What the task asks |
All of the entries must be reproduced exactly, with no images carried over.

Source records

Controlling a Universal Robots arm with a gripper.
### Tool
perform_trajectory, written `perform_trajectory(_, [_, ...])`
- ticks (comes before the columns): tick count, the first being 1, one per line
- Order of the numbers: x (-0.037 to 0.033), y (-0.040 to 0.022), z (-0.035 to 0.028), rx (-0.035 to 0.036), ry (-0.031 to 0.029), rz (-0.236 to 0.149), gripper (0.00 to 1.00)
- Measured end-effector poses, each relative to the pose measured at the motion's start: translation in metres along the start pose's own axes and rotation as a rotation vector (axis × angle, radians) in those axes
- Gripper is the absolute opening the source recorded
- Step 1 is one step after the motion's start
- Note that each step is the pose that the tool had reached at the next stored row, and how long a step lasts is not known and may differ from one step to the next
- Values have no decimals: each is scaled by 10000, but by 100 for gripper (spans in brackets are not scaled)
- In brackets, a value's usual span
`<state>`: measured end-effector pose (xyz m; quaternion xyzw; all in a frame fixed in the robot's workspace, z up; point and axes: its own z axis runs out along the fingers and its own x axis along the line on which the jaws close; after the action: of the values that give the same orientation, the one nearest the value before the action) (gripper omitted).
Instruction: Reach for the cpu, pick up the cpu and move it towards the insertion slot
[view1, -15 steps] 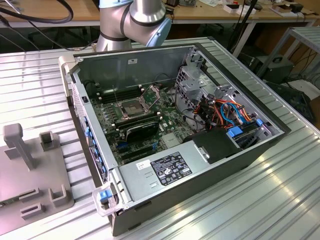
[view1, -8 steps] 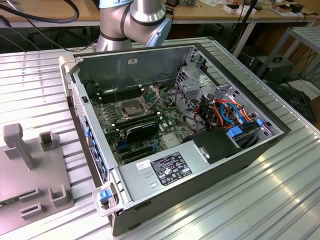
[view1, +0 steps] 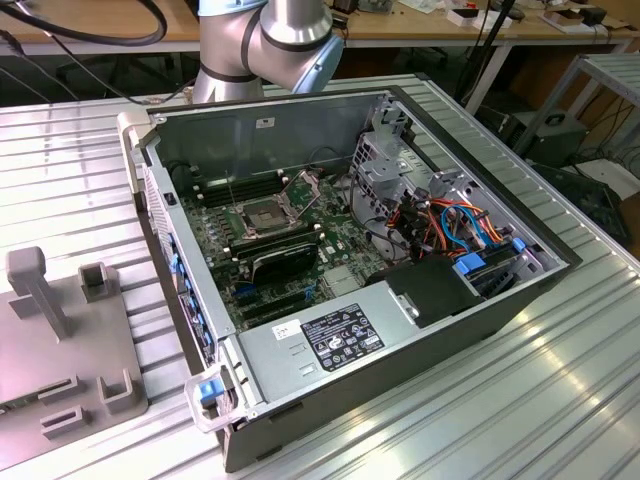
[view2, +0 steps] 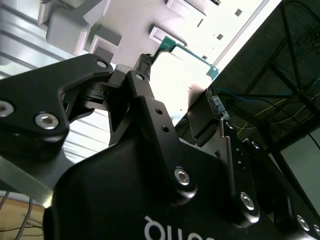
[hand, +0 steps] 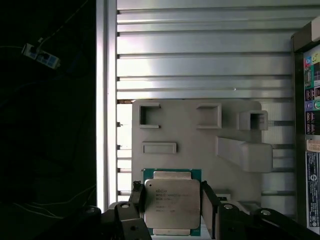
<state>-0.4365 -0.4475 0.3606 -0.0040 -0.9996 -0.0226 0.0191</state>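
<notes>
Silvery-tan cpu, green-edged

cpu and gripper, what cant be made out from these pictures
- The cpu: its lower edge is cut off in the first wrist view; whether the gripper fingers flanking it touch it is unclear.
- The grey fixture plate: cut off by the exterior view's left edge.
- The insertion slot: its contacts are too small in the exterior view.

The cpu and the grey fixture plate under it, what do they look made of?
The cpu: a matte silvery metal lid, brushed-looking, on a green board edge, likely laminate. The fixture plate: pale grey, uniformly dull, with moulded raised brackets, probably plastic or printed. The hand brackets the cpu with dark, matte fingers.
</notes>
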Motion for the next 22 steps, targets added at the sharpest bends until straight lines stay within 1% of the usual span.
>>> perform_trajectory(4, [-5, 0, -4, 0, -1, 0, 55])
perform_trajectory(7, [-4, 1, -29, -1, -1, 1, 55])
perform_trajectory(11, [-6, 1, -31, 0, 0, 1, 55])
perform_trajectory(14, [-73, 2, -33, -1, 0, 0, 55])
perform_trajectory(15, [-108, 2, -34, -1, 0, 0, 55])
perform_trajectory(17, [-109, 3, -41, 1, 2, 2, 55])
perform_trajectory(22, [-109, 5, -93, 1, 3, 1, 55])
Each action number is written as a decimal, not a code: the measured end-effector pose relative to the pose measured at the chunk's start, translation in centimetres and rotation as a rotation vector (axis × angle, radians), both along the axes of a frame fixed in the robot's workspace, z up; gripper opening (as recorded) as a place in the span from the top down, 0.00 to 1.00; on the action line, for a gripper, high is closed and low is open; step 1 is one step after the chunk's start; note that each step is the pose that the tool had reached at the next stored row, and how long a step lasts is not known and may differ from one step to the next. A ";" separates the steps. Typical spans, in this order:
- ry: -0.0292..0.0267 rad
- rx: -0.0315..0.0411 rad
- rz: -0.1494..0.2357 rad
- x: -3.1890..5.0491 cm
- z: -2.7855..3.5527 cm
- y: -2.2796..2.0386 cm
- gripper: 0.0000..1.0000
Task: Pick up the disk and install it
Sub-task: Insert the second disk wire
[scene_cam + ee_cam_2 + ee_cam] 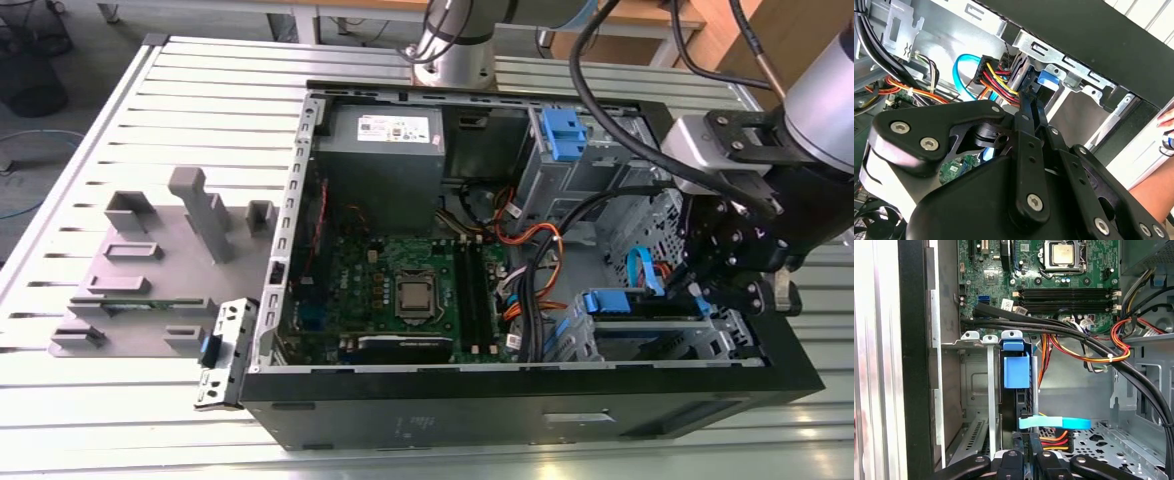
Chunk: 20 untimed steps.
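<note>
The disk (1016, 372) is seen seated edgewise in the drive cage (974, 390), installation judged nearly complete, while the tool (1026, 462), nearly closed, grips nothing discernible, so release is called for.

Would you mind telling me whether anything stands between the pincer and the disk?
A light-blue flat cable crosses the disk edge just ahead of the pincer in the first wrist view; nothing else visible intervenes.
</note>
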<state>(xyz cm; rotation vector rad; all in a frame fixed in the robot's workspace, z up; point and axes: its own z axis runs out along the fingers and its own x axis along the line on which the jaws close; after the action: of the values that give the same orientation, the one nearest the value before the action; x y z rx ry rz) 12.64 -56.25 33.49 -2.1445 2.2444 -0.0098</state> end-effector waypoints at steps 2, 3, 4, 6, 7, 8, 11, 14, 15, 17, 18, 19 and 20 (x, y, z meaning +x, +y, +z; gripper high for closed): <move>0.0000 -0.0003 0.000 0.00 -0.07 0.00 0.84; 0.0000 -0.0005 0.000 0.00 -0.10 0.00 0.84; 0.0000 -0.0006 0.000 0.00 -0.11 -0.01 0.84; 0.0000 -0.0003 0.000 0.00 -0.13 0.00 0.84; 0.0000 -0.0001 0.000 0.00 -0.15 0.00 0.84; 0.0000 -0.0001 0.000 0.00 -0.15 0.00 0.84; 0.0000 0.0087 0.000 0.00 -0.17 0.00 0.84; 0.0000 0.0081 0.000 0.00 -0.12 0.00 0.84; -0.0001 0.0081 0.000 0.00 -0.12 0.00 0.84; 0.0000 0.0080 0.000 0.00 -0.12 0.00 0.84; 0.0000 0.0078 0.000 0.00 -0.13 0.00 0.84; 0.0000 0.0078 0.000 0.00 -0.15 0.00 0.84; 0.0000 0.0080 0.000 0.00 -0.21 0.00 0.84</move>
<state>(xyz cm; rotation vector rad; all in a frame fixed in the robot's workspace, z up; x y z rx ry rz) 12.63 -56.25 33.28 -2.1402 2.2408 -0.0009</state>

Task result |
Controlling a Universal Robots arm with a gripper.
### Tool
perform_trajectory, written `perform_trajectory(_, [_, ...])`
- ticks (comes before the columns): tick count, the first being 1, one per line
- Order of the numbers: x (-0.037 to 0.033), y (-0.040 to 0.022), z (-0.035 to 0.028), rx (-0.035 to 0.036), ry (-0.031 to 0.029), rz (-0.236 to 0.149), gripper (0.00 to 1.00)
- Measured end-effector poses, each relative to the pose measured at the motion's start: translation in metres along the start pose's own axes and rotation as a rotation vector (axis × angle, radians) in those axes
- Gripper is the absolute opening the source recorded
- Step 1 is one step after the motion's start
- Note that each step is the pose that the tool had reached at the next stored row, and how long a step lasts is not known and may differ from one step to the next
- Values have no decimals: each is scaled by 10000, but by 100 for gripper (spans in brackets are not scaled)
- In brackets, a value's usual span
`<state>`: measured end-effector pose (xyz m; quaternion xyzw; all in a frame fixed in the robot's workspace, z up; point and axes: its own z axis runs out along the fingers and its own x axis along the line on which the jaws close; after the action: of the values that give the same orientation, the one nearest the value before the action) (gripper omitted).
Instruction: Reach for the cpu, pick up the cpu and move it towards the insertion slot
[view1, -15 steps] 
[view1, -8 steps] 
[view1, +0 steps] 
[view2, +0 steps] 
[hand, +0 steps] 
<state>-0.4365 -0.4475 0.3606 -0.0040 -0.9996 -0.0226 0.0191</state>
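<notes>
Silvery-tan cpu, green-edged

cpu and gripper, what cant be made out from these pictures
- The cpu: its lower edge is cut off in the first wrist view; whether the gripper fingers flanking it touch it is unclear.
- The grey fixture plate: cut off by the exterior view's left edge.
- The insertion slot: its contacts are too small in the exterior view.

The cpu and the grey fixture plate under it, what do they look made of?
The cpu: a matte silvery metal lid, brushed-looking, on a green board edge, likely laminate. The fixture plate: pale grey, uniformly dull, with moulded raised brackets, probably plastic or printed. The hand brackets the cpu with dark, matte fingers.
</notes>
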Motion for the next 22 steps, targets added at the sharpest bends until straight lines stay within 1% of the usual span.
>>> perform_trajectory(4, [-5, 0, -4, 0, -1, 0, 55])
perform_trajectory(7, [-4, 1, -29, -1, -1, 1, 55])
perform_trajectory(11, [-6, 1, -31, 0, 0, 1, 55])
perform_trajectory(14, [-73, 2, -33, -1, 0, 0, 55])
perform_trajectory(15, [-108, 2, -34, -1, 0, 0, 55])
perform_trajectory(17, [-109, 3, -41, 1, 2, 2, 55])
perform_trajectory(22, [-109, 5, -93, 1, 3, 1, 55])
Each action number is written as a decimal, not a code: the measured end-effector pose relative to the pose measured at the chunk's start, translation in centimetres and rotation as a rotation vector (axis × angle, radians), both along the axes of a frame fixed in the robot's workspace, z up; gripper opening (as recorded) as a place in the span from the top down, 0.00 to 1.00; on the action line, for a gripper, high is closed and low is open; step 1 is one step after the chunk's start; note that each step is the pose that the tool had reached at the next stored row, and how long a step lasts is not known and may differ from one step to the next. A ";" separates the steps. Typical spans, in this order:
- ry: -0.0292..0.0267 rad
- rx: -0.0315..0.0411 rad
- rz: -0.1494..0.2357 rad
- x: -3.1890..5.0491 cm
- z: -2.7855..3.5527 cm
- y: -2.2796..2.0386 cm
- gripper: 0.0000..1.0000
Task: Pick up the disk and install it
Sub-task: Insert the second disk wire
[scene_cam + ee_cam_2 + ee_cam] 
Chunk: 20 untimed steps.
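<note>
The disk (1016, 372) is seen seated edgewise in the drive cage (974, 390), installation judged nearly complete, while the tool (1026, 462), nearly closed, grips nothing discernible, so release is called for.

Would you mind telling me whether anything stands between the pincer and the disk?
A light-blue flat cable crosses the disk edge just ahead of the pincer in the first wrist view; nothing else visible intervenes.
</note>
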<state>(xyz cm; rotation vector rad; all in a frame fixed in the robot's workspace, z up; point and axes: its own z axis runs out along the fingers and its own x axis along the line on which the jaws close; after the action: of the values that give the same orientation, the one nearest the value before the action; x y z rx ry rz) 12.64 -56.25 33.49 -2.1445 2.2444 -0.0098</state> end-effector waypoints at steps 2, 3, 4, 6, 7, 8, 11, 14, 15, 17, 18, 19 and 20 (x, y, z meaning +x, +y, +z; gripper high for closed): <move>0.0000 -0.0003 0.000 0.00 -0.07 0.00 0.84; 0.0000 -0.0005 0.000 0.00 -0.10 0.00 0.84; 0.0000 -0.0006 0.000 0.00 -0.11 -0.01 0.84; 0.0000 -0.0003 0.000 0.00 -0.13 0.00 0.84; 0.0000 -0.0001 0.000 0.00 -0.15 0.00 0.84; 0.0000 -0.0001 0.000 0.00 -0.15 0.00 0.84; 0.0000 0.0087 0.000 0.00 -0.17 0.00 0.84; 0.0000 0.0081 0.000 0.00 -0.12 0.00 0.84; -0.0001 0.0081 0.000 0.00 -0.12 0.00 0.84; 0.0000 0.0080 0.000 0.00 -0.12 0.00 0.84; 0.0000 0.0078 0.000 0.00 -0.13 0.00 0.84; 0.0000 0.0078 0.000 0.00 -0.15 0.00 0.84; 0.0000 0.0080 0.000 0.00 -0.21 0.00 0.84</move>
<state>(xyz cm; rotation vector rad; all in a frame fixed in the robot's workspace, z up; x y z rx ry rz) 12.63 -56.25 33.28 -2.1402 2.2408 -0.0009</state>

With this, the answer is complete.